> Patrick Hoover wrote:
>> Is anyone else having issues with USB interfaced disks to implement
>> RAID? Any thoughts on Pros / Cons for doing this?
>
> Sounds like a very good stress test for MD.
>
> I often find servers completely hung when a disk fails, this usually
> happens in the IDE layer.
> If using USB disks circumvents the IDE layer enough, using USB disks
> might get rid of these hangs.  Would be nice at least.  Maybe I'm just
> dreaming.
>
> For end users, USB might remove the need to take special care of
> cooling in your cabinet.
> OTOH, most USB disk enclosures have horrible thermal properties.
>
> USB would make it a lot easier to add new disks (beyond your cabinet's
> capacity) and to remove old disks when/if they're no longer needed.
> Users might run into a bandwidth issue at some point..

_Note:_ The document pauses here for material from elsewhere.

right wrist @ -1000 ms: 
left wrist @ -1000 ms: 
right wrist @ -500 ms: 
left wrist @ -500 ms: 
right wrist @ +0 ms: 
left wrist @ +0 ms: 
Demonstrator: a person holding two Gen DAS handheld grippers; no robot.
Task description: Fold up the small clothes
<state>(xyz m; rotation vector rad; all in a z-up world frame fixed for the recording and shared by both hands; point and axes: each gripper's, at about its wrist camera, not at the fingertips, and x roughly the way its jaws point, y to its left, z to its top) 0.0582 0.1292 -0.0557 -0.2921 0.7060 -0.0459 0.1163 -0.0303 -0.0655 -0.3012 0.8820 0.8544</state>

After I got rid of a crappy USB hub the catastrophic resets stopped. And
after I bought a separate PCI USB card the non-catastrophic resets have
almost stopped as well.

So now the system works as well as I hoped when I planned it!

And no, nothing hangs except the disk access to the device in question
when a disk fails.

My Seagate disks DO generate too much heat if I stack them on top of each
other, which their form factor suggests they would accept. If I put them a
bit more spacy though it works perfectly. And there ARE enclosures with
separate fans.

I have 10 external USB disks now - I got rid of my internal ones which
were too old and failing, and I plan on continuing to add on to my
external array. My RAID5 + LVM + dm_crypt + XFS setup allows for a very
extendable system.

And as long as I treat the entire disk set as one device, the bandwidth
will not be an issue since I will never demand more bandwidth from the
entire array than from a single USB drive anyway.